=== Section Start ===

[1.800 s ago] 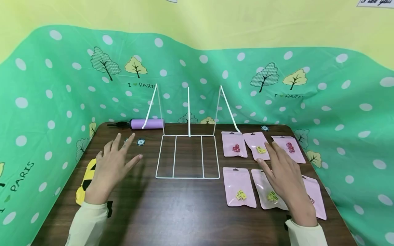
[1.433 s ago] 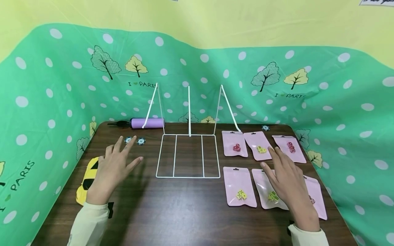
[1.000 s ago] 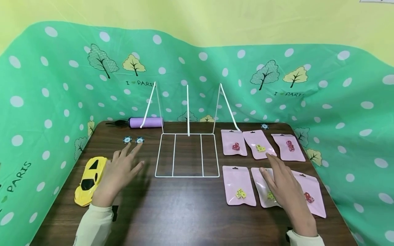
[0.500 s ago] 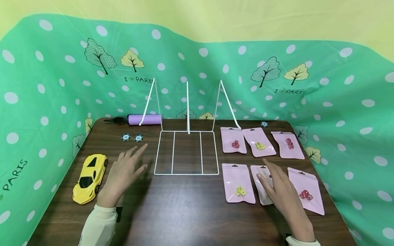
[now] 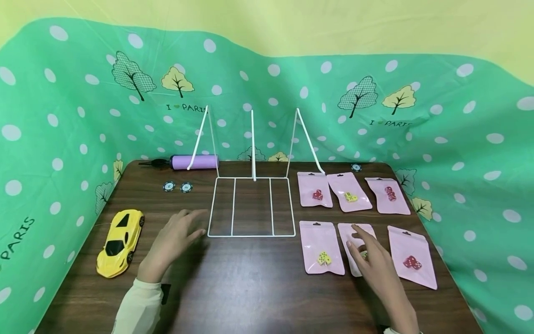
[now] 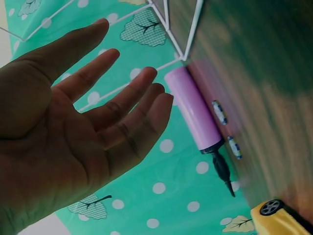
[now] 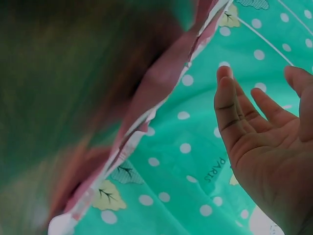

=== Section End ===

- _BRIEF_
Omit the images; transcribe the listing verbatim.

- _TASK ANSWER_
[1.800 s ago] 
[1.433 s ago] 
[1.000 s ago] 
[0.500 s ago] 
[now] 
[now] 
[now] 

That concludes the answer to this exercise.